Tudo começou no Maryland com um gravador de quatro pistas, uma guitarra e uma voz indomada. A perseguição de um ideal de juventude insubmissa, as influências do tom lúgubre de alguns artistas country, como Kris Kristofferson, ou do imaginário do escritor de policiais James M. Cain, e a exaltação do espírito punk da vizinha Washington dos anos 1980 cristalizar-se-iam nos seus primeiros discos. Foi apenas ao terceiro disco que Callahan preteriu enfim a gravação caseira pelo estúdio, editando pela Drag City — que viria a ser a sua editora de sempre —, e abrindo caminho para o que se revelaria uma carreira de progressiva afinação na escrita de canções. Em 1997, Jim O’Rourke — mais tarde, membro efémero dos Sonic Youth — entrou em estúdio com Callahan para produzir Red Apple Falls e assim se deu o primeiro tomo da sua obra.

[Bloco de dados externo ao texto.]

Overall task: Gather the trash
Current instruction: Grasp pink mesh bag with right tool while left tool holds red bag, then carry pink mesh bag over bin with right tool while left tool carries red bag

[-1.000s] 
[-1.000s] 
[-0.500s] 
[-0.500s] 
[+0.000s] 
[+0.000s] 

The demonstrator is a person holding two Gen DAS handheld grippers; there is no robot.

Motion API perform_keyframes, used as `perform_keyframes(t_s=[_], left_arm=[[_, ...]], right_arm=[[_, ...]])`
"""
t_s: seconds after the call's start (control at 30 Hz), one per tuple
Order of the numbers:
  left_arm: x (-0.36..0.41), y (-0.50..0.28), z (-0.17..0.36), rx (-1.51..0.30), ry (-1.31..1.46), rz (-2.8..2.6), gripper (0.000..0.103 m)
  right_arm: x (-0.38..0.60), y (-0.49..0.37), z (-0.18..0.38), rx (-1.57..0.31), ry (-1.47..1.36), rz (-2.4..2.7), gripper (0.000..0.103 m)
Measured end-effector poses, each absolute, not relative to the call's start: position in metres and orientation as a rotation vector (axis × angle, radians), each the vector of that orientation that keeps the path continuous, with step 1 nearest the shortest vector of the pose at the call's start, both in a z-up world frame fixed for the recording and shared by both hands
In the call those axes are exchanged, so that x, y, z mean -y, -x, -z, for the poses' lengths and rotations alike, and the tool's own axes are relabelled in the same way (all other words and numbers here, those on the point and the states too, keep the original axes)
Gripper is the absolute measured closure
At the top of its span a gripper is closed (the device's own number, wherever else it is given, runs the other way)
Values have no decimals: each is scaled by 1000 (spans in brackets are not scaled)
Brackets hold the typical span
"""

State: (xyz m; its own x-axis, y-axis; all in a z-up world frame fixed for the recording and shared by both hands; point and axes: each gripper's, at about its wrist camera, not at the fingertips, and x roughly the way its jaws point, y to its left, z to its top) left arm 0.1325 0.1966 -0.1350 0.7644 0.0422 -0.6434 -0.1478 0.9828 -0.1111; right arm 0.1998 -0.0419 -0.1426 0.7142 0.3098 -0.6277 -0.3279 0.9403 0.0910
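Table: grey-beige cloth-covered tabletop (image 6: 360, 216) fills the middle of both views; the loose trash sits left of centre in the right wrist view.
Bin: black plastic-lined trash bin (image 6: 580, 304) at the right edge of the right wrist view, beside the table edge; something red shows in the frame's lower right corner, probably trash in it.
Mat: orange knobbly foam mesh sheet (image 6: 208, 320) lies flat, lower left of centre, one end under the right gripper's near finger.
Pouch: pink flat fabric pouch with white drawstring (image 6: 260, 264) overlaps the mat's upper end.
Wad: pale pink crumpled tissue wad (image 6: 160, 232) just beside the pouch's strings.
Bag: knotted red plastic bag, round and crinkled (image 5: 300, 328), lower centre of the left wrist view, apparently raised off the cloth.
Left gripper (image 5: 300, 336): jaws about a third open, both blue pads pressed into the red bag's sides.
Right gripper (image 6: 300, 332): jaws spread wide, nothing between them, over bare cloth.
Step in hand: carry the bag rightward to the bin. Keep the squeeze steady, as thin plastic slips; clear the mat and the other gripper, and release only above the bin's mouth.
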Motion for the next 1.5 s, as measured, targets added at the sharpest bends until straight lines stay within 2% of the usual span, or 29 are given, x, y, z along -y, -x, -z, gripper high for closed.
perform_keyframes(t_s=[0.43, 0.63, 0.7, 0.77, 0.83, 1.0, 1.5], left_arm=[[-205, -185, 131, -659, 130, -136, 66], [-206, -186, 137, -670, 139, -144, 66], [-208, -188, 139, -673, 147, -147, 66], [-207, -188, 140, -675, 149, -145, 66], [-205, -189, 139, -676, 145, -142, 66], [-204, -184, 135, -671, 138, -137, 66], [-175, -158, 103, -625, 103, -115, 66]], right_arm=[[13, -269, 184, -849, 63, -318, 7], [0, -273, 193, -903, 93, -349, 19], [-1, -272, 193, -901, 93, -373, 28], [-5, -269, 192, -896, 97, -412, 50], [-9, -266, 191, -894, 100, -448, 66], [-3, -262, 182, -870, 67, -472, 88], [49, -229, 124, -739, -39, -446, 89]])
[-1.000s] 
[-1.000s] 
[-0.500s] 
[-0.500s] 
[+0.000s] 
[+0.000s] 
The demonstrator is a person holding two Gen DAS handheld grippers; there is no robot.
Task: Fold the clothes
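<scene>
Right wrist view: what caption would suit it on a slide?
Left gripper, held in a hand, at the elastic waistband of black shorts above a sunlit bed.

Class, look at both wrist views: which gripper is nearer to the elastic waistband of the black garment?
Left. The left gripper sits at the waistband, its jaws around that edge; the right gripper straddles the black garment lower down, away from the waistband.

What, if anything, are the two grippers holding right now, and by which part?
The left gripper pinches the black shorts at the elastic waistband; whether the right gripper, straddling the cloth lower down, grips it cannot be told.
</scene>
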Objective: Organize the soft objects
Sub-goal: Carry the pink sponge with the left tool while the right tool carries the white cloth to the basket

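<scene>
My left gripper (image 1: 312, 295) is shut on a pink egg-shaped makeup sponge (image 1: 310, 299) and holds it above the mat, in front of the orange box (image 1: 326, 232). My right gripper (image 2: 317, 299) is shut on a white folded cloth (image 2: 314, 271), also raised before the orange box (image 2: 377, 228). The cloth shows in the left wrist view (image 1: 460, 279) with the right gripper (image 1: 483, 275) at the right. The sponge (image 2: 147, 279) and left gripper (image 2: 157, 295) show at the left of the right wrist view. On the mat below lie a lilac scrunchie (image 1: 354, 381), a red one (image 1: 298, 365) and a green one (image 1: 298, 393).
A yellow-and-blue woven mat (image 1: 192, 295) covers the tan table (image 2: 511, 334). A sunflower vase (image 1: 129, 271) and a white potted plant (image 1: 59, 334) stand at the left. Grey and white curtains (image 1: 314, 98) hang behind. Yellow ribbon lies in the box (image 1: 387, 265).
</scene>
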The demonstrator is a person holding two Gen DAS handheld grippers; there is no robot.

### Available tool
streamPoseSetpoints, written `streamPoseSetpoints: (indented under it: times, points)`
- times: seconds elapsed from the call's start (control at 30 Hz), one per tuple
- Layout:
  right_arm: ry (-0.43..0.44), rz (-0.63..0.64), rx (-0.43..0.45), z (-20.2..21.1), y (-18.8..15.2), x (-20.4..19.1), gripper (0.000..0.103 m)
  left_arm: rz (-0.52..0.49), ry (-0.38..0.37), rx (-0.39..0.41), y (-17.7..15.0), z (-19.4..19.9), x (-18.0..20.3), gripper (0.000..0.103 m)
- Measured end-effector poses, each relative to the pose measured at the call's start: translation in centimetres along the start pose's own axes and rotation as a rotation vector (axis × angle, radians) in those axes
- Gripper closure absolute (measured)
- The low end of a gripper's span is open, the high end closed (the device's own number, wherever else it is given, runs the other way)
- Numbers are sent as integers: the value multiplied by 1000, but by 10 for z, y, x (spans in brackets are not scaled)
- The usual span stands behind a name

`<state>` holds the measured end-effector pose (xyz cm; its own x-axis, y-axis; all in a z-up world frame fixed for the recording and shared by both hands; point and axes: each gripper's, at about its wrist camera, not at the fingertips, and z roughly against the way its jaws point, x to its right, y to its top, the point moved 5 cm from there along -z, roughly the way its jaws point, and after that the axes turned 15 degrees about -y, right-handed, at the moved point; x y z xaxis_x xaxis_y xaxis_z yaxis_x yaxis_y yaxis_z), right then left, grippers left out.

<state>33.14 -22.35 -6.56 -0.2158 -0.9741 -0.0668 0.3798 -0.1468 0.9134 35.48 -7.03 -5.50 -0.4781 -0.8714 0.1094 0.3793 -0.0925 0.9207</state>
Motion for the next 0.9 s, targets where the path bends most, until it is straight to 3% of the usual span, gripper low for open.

Nos anos seguintes, calcificou-se a espinha dorsal da sua música com discos como Knock Knock, Dongs of Sevotion ou Supper. Foi com A River Ain’t Too Much To Love — para muitos a sua magnum opus — que decidiu libertar-se do pseudónimo, mas a logística prévia impediu-o de lançar o disco como Bill Callahan. O disco seguinte, Woke on a Waleheart, marcaria então o início das edições em nome próprio e a passagem para uma fase apolínea da sua música. Uma súbita mudança de atmosferas nas canções, muitas vezes atribuída à influência de Joanna Newsom, harpista norte-americana e companheira de Callahan por esta altura. Quando questionado, ainda na atualidade, pela razão que o fez abandonar o alter ego Smog, Callahan responde simplesmente que menos nomes entregam a música de forma mais sincera e que “o ideal seria não ter de mostrar nenhum nome sequer”. Talvez por isso os discos mais recentes, Sometimes I Wish We Were An Eagle, Apocalypse e Dream River, se revelem mais despojados e reduzidos ao essencial; enriquecidos com novos arranjos e instrumentos, contudo mais minimalistas nas letras e a evocar uma tranquilidade difícil de imaginar no início da sua carreira. Porventura, é fruto dessa tranquilidade (e inusitado sentido de humor) a atração pelo risco de, por exemplo, reconverter Dream River num disco dub sob o título Have Fun With God. Ou de cartografar novos territórios da sua obra, editando, também pela Drag City, livros de desenho e um romance epistolar intitulado Letters for Emma Bowlcut.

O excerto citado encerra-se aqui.